Weltbank soll künftig deutlich mehr Kredite gewähren können

Die 189 Mitgliedstaaten der Weltbank haben sich auf der mit dem Internationalen Währungsfonds gemeinsam veranstalteten Frühjahrstagung in Washington auf eine Kapitalaufstockung um 13 Milliarden US-Dollar geeinigt. Sie reagieren damit auf den globalen Einflußgewinn der Volksrepublik China – in mehrfacher Hinsicht.
Ziel ist, daß die Weltbank künftig deutlich mehr Kredite genehmigen kann.
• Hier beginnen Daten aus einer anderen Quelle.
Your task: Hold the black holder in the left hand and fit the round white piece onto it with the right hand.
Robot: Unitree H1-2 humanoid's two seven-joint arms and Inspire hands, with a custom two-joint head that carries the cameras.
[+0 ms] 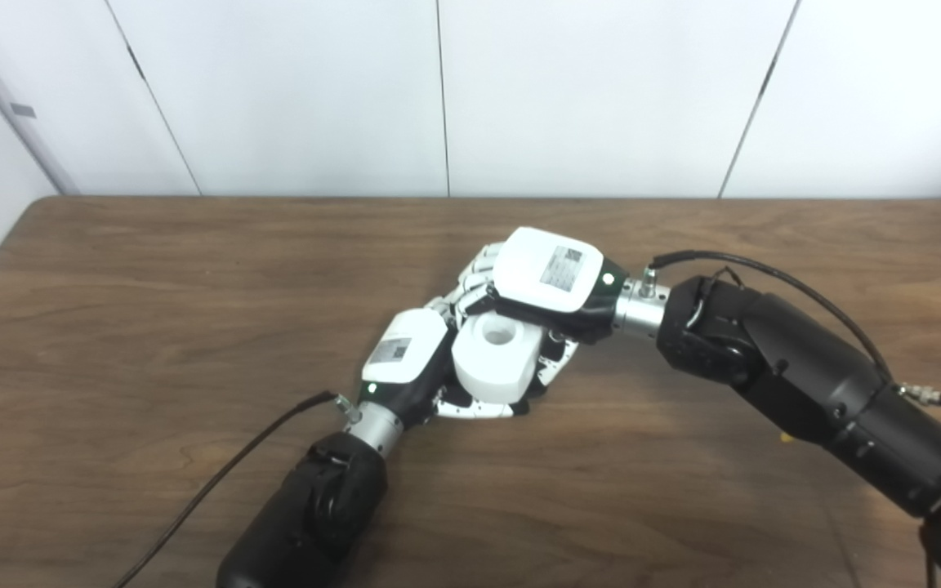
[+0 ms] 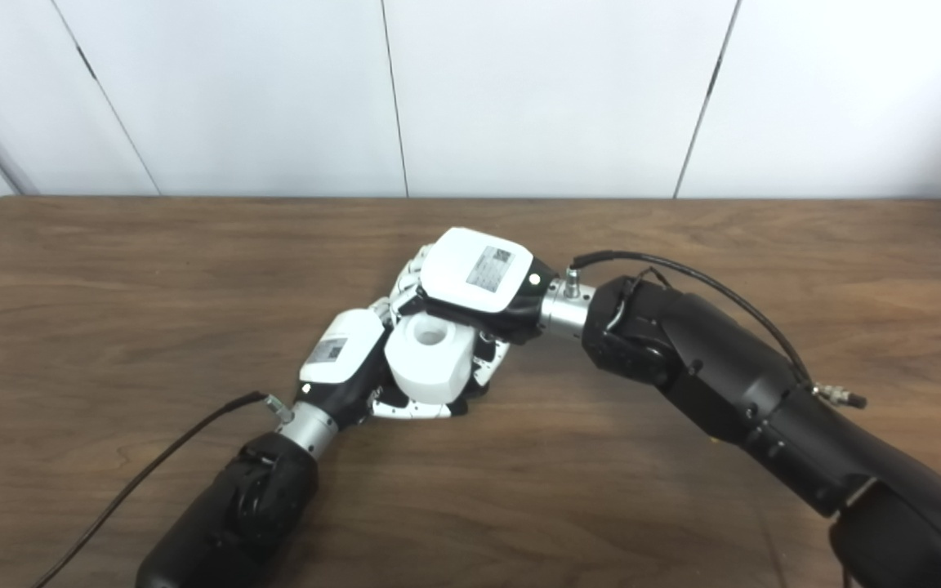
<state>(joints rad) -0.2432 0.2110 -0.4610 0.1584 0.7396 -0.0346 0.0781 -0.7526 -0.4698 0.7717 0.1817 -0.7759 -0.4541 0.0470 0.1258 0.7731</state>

Beliefen sich die Darlehen, die sie im vergangenen Jahr gewährte, auf insgesamt rund 59 Milliarden US-Dollar, so soll das Kreditvolumen schon 2019 auf rund 80 Milliarden steigen und bis 2030 auf gut 100 Milliarden US-Dollar jährlich angehoben werden.

Damit stärkt die Weltbank ihre Position in der Konkurrenz mit China, das seinerseits über seine Banken Darlehen an Entwicklungsländer vergibt und darüber hinaus mit der vor etwas mehr als zwei Jahren eröffneten Asian Infrastructure Investment Bank (AIIB) ein weiteres Finanzierungsinstrument geschaffen hat, von dem auch ärmere Staaten profitieren. Die wachsende Bedeutung der Volksrepublik in der Kreditvergabe an Entwicklungsländer, die mit Einflußgewinnen für Peking verbunden ist, macht dem Westen schon seit Jahren Sorge. Bereits 2011 vermerkte die »Financial Times« kritisch, die China Development Bank und die Export-Import-Bank von China hätten in den Jahren 2009 und 2010 erstmals eine höhere Kreditsumme bewilligt (110 Milliarden US-Dollar) als die Weltbank (100 Milliarden US-Dollar).

Die Absicht, Chinas Rolle zurückzudrängen, dürfte für Washington den Ausschlag gegeben haben, seine bisherige Blockade einzustellen und der Kapitalaufstockung zuzustimmen. Die USA-Administration hatte den Schritt lange blockiert, weil mit ihm auch der Einfluß der Volksrepublik auf die internationalen Finanzinstitutionen wächst. So wird sich Chinas Anteil an der International Bank for Reconstruction and Development (IBRD), dem eigentlichen Kern der Weltbank-Gruppe, mit der zum 1. Juli wirksam werdenden Kapitalaufstockung von 4,68 Prozent auf 6,01 Prozent erhöhen. Gleichzeitig sinkt der USA-Anteil an der IBRD – und damit faktisch an der Weltbank – von 16,89 auf 16,77 Prozent. Auch der Anteil Japans geht zurück – von 7,27 auf 7,20 Prozent –, während derjenige Deutschlands minimal steigt – von 4,24 auf 4,27 Prozent. Allerdings behalten die USA nicht nur ihr Vetorecht; sie haben sich darüber hinaus ausbedungen, die Kreditvergaberegeln zu ändern. Demnach werden in Zukunft wohlhabende Schwellenländer – faktisch geht es um China – nicht mehr so günstig an Weltbank-Kredite kommen, während ärmere Staaten bessere Bedingungen erhalten, um sie aus Kreditgeschäften mit China zu lösen.